-- Task statement --
Extract exactly those lines that lie between the start of the material and the line with "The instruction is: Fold", including both boundary lines and no others.

*** Begin section ***

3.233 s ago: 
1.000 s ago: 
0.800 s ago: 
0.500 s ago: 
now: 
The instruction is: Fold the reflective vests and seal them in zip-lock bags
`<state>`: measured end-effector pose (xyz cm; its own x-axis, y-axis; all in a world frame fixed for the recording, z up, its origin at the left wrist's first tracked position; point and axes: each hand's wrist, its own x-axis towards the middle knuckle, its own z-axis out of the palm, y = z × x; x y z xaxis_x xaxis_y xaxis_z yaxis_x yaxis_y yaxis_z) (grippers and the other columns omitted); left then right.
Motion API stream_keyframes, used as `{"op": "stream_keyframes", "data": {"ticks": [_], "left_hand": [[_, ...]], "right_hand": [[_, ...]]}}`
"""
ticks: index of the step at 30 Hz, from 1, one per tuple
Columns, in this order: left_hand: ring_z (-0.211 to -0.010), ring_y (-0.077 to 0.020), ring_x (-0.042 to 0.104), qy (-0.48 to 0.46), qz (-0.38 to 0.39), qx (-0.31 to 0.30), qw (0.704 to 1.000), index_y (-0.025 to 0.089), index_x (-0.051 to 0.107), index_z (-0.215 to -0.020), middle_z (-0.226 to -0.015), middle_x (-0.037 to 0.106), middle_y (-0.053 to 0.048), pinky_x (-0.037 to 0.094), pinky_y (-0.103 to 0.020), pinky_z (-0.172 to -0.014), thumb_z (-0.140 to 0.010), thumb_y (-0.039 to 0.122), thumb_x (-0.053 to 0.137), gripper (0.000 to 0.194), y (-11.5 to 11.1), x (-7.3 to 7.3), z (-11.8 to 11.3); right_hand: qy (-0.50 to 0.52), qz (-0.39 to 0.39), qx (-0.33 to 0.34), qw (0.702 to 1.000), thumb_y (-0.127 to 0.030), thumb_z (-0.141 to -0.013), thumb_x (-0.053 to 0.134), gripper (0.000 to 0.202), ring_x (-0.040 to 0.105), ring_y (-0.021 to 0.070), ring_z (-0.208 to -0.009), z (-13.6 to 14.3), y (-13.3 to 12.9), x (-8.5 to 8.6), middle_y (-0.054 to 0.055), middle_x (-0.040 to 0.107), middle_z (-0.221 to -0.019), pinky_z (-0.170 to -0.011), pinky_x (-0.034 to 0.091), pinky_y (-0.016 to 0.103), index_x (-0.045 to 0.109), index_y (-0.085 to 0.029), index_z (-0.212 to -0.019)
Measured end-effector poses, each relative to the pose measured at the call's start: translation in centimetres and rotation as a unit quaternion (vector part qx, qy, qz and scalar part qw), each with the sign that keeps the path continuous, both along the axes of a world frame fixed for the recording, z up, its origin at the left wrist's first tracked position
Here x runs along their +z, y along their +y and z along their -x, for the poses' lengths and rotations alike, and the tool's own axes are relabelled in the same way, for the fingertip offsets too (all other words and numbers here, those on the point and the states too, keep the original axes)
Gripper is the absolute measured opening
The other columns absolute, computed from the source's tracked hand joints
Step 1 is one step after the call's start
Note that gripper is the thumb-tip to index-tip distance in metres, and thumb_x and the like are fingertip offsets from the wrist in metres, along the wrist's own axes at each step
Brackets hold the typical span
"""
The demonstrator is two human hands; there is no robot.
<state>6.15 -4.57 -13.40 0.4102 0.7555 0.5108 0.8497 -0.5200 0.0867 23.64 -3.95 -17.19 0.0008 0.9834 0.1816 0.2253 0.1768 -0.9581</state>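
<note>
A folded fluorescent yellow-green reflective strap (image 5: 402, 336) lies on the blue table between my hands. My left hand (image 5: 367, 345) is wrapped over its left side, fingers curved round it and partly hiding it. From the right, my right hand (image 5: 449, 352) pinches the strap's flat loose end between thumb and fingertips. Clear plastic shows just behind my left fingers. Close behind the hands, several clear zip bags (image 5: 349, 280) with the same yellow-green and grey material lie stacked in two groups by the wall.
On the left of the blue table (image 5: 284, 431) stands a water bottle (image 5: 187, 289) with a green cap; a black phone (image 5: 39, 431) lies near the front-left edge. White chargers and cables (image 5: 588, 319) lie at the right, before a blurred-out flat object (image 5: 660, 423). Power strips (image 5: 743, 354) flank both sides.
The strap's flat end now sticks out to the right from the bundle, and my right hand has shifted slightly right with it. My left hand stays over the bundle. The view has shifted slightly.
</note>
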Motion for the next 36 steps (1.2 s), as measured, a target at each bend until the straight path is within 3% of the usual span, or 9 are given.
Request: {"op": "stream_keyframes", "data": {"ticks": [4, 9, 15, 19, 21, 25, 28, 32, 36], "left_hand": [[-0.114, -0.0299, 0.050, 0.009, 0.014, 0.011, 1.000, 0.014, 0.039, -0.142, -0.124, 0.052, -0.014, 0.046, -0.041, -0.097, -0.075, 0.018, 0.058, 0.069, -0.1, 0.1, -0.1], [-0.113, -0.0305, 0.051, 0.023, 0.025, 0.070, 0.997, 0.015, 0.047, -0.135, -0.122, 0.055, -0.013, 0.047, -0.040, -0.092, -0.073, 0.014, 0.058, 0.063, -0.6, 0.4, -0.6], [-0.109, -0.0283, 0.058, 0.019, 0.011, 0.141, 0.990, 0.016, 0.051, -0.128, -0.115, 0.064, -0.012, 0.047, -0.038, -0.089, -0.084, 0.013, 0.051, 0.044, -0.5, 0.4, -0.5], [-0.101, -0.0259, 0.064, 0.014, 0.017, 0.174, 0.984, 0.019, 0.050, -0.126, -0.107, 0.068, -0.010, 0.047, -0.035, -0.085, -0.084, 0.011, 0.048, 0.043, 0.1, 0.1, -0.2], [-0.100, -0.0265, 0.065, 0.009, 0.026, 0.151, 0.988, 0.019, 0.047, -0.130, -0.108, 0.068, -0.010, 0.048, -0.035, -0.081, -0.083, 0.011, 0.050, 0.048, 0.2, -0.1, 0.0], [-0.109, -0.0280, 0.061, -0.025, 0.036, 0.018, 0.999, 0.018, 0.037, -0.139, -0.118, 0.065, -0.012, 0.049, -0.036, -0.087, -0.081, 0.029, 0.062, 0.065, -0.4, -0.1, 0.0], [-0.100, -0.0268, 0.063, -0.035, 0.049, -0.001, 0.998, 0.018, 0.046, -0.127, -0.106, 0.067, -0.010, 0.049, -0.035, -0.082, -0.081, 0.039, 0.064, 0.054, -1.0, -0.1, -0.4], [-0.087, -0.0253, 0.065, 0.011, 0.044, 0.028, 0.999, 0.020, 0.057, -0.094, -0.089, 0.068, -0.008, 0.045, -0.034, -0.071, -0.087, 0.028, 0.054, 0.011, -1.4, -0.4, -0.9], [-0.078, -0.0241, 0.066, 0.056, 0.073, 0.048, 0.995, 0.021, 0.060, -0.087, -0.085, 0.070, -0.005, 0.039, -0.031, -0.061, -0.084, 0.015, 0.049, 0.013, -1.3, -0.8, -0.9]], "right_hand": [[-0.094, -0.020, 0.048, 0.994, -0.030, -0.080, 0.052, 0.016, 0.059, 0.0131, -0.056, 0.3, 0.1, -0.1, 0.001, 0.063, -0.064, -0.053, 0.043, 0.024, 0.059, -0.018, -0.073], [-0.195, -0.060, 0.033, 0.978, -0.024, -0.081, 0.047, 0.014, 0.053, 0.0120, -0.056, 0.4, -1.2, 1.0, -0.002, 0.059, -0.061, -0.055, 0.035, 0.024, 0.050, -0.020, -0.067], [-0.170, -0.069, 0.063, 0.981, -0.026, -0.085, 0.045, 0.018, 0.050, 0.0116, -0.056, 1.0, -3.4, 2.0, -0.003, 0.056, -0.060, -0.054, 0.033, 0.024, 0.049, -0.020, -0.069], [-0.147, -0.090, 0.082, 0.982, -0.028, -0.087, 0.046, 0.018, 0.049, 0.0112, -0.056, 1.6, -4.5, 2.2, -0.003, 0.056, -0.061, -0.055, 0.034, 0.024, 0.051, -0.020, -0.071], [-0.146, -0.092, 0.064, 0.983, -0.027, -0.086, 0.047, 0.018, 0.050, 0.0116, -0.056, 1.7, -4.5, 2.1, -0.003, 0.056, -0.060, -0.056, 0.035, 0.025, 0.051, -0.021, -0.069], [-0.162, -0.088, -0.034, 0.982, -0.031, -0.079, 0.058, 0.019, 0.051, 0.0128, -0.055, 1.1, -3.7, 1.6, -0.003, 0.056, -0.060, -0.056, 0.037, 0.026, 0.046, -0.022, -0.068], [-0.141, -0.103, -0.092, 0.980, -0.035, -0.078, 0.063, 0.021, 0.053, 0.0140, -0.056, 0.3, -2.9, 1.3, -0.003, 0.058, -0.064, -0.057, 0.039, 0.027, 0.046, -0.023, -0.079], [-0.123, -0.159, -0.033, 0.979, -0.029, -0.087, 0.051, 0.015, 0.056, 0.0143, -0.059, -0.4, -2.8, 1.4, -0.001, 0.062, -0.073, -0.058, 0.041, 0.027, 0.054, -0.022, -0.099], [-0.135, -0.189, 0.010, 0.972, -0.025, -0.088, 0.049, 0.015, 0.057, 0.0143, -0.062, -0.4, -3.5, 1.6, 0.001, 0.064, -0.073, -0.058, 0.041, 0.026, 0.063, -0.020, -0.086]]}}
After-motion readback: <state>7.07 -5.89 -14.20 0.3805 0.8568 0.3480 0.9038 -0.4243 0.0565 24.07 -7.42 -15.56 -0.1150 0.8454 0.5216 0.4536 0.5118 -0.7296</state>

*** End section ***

-- Reply to the task --
3.233 s ago: 
1.000 s ago: 
0.800 s ago: 
0.500 s ago: 
now: 
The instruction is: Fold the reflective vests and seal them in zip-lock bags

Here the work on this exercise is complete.